Smith will not use any set line combinations until all the players are here, and hinted that his lines could vary during the season depending on whether his team is home or away.
Stepan can mentor young centres
Stuetzle will start the season at left wing, Smith confirmed. And the coach relishes his new depth at centre with the additions of Stepan from Arizona and Paquette from Tampa Bay.
“There is going to be a deeper battle at centre,” said Smith, who plans to move centres to the wing as needed, as the Lightning so often did en route to winning the Stanley Cup.
Whether Stepan displaces any of the centre prospects, he will help them get better, Smith says.
“Stepan can protect young centres, whether it’s Logan Brown or Josh Norris,” Smith said. “He can play the hard minutes. He can play against the league’s best.”
Smith noted that in Toronto, Auston Matthews benefitted from playing behind Tyler Bozak and Nazim Kadri. It was similar for Bo Horvat behind Henrik Sedin.
“Stepan is going to help Norris or Brown,” Smith said. “He can show them the way.”
Stuetzle is ‘special’
Like everyone else in hockey, Smith is enjoying watching Tim Stuetzle dazzle and dominate at the world juniors. But he will need time to adjust to the NHL.
“When you see a special player play, that’s why you draft them first, second, third overall,” Smith said of Ottawa’s third overall pick in 2020. “They’re franchise changers sometimes.
“When you watch that kid play against his peers, it’s just incredible.
“People watch that and expect him to do that right away (in the NHL) but these are the best defenders, the best players in the world. You’re going to be out there against Auston Matthews and Bo Horvat and all these players on a nightly basis that have been through this grind.
“He’s still going to have some growing pains. But as a finished product, Tim Stuetzle looks like one heck of a hockey player.”
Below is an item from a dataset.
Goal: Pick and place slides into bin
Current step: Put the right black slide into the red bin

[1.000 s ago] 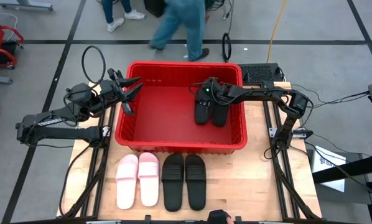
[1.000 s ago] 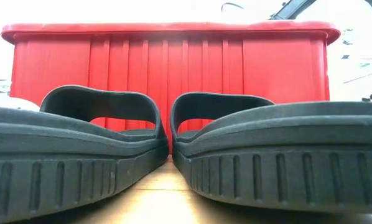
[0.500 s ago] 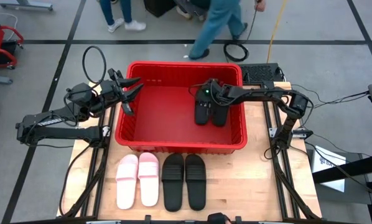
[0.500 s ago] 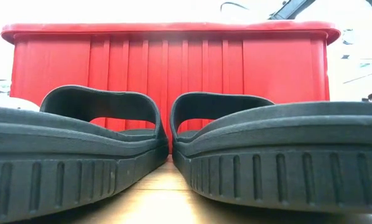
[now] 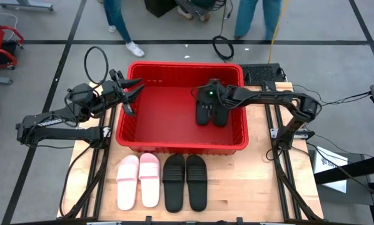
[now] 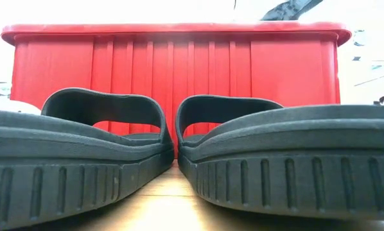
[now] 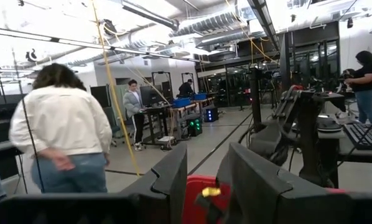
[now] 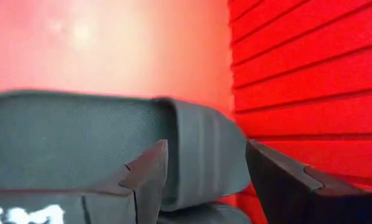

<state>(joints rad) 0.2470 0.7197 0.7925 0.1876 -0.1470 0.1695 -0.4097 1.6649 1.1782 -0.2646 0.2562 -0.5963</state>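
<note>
Straddling a matte black slide's [image 8: 111,149] wide strap, right end effector [image 5: 207,106] looks open in ribbed red bin [image 5: 181,145].

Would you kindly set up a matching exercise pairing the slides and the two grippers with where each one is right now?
Things:
1. pink slides
2. black pair under the right gripper
3. black pair beside the pink ones
4. left gripper

Places:
A. inside the bin, by its right wall
B. on the table in front of the bin, left spot
C. above the bin's left rim
D. on the table in front of the bin, right spot

Pairs: 1-B, 2-A, 3-D, 4-C
</note>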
Brannstrom stays at left D
With six NHL starters on defence, the Senators don’t have a lot of room for Erik Brannstrom to crack the roster as a regular, but Smith said there is no plan to have him shift to the right side. Brannstrom has said he is comfortable playing the right side, though he shoots left.
“We have a lot of depth on the right side at this point,” Smith said.
“I think he’s going to be a better left defenceman. I think he’s able to make more plays on that side. And it’s an unfortunate year with a short AHL season, or whatever happens, a lot of the younger guys aren’t going to get the minutes they would have had -- whether you’re playing in the America League or NHL, you’re always playing.
“He’s going to be a very good player when his chance comes. If it’s right away, middle of the year or whatever it is, he’s going to be a very good player.”
Old school divisional rivals
Smith said the all-Canadian division, with teams playing a rival as many as nine or ten times in a single season, is going to fuel resentment. But in a good way.
“It really is like old school hockey when it comes to inter-divisional play. In our division (Atlantic) we might play the Maple Leafs in October and then not see them till January.
“Now you’re going to play them maybe three times in a week. It’s going to be really competitive.
“You’re going to know guys' tendencies. And obviously it’s going to come down to talent and ability but it’s also going to come down to will and which team wants to play the hardest every night.”